[MUD-Dev] The grass is always greener in the other field
Fri Dec 17 09:39:15 New Zealand Daylight Time 1999
On Fri, 17 Dec 1999 10:23:03 -0600, Greg Miller wrote:
))J C Lawrence wrote:
))> Locked doors on houses were fine with percentage chances at picking
))> the lock -- until someone noticed that even a 0.0001% chance
))> requaled a ~100% given a pick-lock macro playing endlessly.
))This is one reason I dislike random numbers. Ideally, I prefer a system
))that would, at most, *appear* mostly random due to the number of factors
))involved in calculating success. Of course, it's not always easy to come
))up with reasonable formulae that make things variable enough.
Seems this has already been resolved logically, if not in implementation,
by the expedient of calculating success based on a particular state of
the situation (lock and person). Meaning, you get one try to use your
skill in a particular situation until something significant changes either in
the lock (damage to the lock, update to the locking mechanism, etc)

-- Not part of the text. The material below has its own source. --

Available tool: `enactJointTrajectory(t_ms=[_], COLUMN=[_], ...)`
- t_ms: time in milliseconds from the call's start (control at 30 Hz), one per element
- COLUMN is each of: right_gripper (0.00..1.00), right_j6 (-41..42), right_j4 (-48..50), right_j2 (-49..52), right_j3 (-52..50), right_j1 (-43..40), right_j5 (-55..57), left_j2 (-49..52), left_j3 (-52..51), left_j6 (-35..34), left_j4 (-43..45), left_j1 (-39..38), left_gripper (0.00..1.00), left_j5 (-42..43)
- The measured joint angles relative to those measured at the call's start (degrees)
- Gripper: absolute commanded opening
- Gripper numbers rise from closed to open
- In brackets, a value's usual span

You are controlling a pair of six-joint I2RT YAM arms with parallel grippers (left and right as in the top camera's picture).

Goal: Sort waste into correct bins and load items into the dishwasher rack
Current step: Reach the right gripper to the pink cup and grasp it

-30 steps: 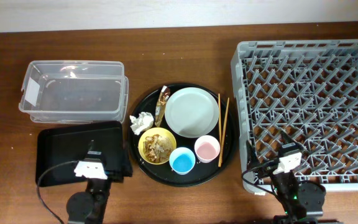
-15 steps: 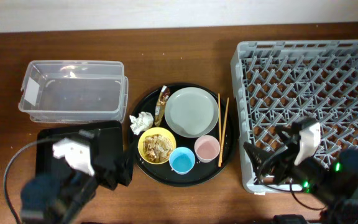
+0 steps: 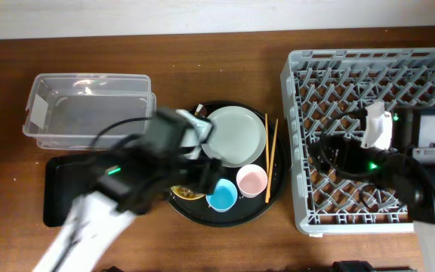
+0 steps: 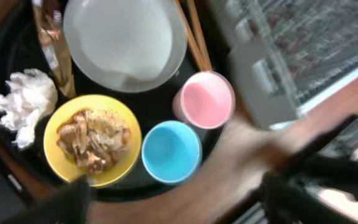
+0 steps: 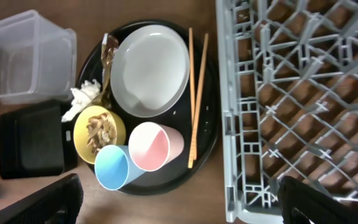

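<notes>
On the round black tray sit the grey-green plate, chopsticks, pink cup, blue cup, and a yellow bowl holding food scraps. The white tissue and brown-gold wrapper lie at the tray's left. My left gripper is open and empty, hovering over the tray's front; its arm hides the tissue and bowl from overhead. My right gripper is open and empty above the front left of the grey rack.
The clear tub stands at the back left with the shallow black tray in front of it. Bare wood lies between the round tray and the rack's left wall.
Both arms have risen from the table's front edge. The left arm has swung right over the round tray. The right arm has moved up over the rack.
</notes>
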Motion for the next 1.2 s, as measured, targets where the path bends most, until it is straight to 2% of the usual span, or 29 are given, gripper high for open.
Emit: enactJointTrajectory(t_ms=[100,167,233,267,333,433,533,567,733,767,833,933,1000,1133,1200], right_gripper=[0.98,0.98,0.98,0.98,0.98,0.98,0.98,0.98,0.98,0.99,0.98,0.98,0.98,0.98,0.98], right_j6=[4.57,6.16,6.88,7.04,7.15,7.26,7.48,7.61,7.67,7.65,7.65,7.63,7.63,7.63,7.63], right_j4=[-1.92,-2.56,-3.45,-4.02,-4.46,-4.50,-5.07,-5.20,-7.39,-7.91,-8.17,-8.83,-9.64,-10.16,-9.70], right_j2=[-4.83,-8.15,-10.36,-10.86,-10.73,-10.73,-10.73,-10.73,-10.73,-10.73,-10.73,-10.73,-10.73,-10.62,-10.62], right_j3=[0.79,1.55,1.92,1.97,1.97,1.97,1.97,1.97,1.97,1.97,1.97,1.97,1.99,1.97,1.97], right_j1=[-0.07,-0.07,-0.07,-0.07,-0.07,-0.07,-0.07,-0.07,-0.07,-0.07,-0.07,-0.07,-0.07,-0.07,-0.07], right_j5=[6.23,8.85,10.25,10.69,11.19,11.39,11.52,11.56,11.58,11.58,11.58,11.61,11.76,11.80,11.80], left_j2=[12.31,20.37,26.47,27.98,30.69,32.15,32.15,32.15,32.15,32.15,32.15,32.15,32.15,29.00,24.72], left_j3=[0.02,0.02,0.00,0.00,0.00,0.00,0.00,0.02,0.00,-0.02,-0.04,-0.04,2.29,13.09,15.91], left_j6=[-0.72,-0.76,-0.81,-0.72,-0.76,-0.63,-0.61,-0.63,-0.63,-0.63,-0.59,-0.61,-0.66,-0.83,-0.83], left_j4=[5.99,10.45,13.99,15.80,18.53,19.37,19.32,19.37,19.10,18.91,18.91,18.88,14.75,7.34,5.38], left_j1=[-7.98,-10.32,-10.54,-10.47,-10.49,-10.49,-10.49,-10.47,-10.49,-10.49,-11.06,-13.40,-12.50,-6.16,-1.49], left_gripper=[0.73,0.71,0.64,0.55,0.29,0.17,0.17,0.22,0.25,0.20,0.00,0.00,0.00,0.00,0.00], left_j5=[-7.87,-10.51,-11.89,-12.04,-11.80,-11.41,-10.69,-9.66,-6.80,-6.64,-6.67,-7.39,-7.30,-4.96,0.50])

or the lockpicker (substantial increase in skill, new tool, access to
blueprints from the company that makes the locks, etc). The player
doesn't KNOW this though, and so could be trying over and over
and over without the slightest chance of ever succeeding.
It's like the old security evasion system in VAX/VMS -- when
somebody tried to break in (presumably by guessing passwords),
they were "evaded" after a given number of tries, usually three.
Evasion meant that the system kept showing them prompts for
username and password, but would _always_ reject their login
attempts from that point out, even if the username/password
combination was correct. Various methods were available to
the system manager to turn off evasion, or to reset the evasion
state on lines now considered secure. I always thought it was
a much nicer system than many we see today. And of course
it has applications to the mudding/ORPGing world.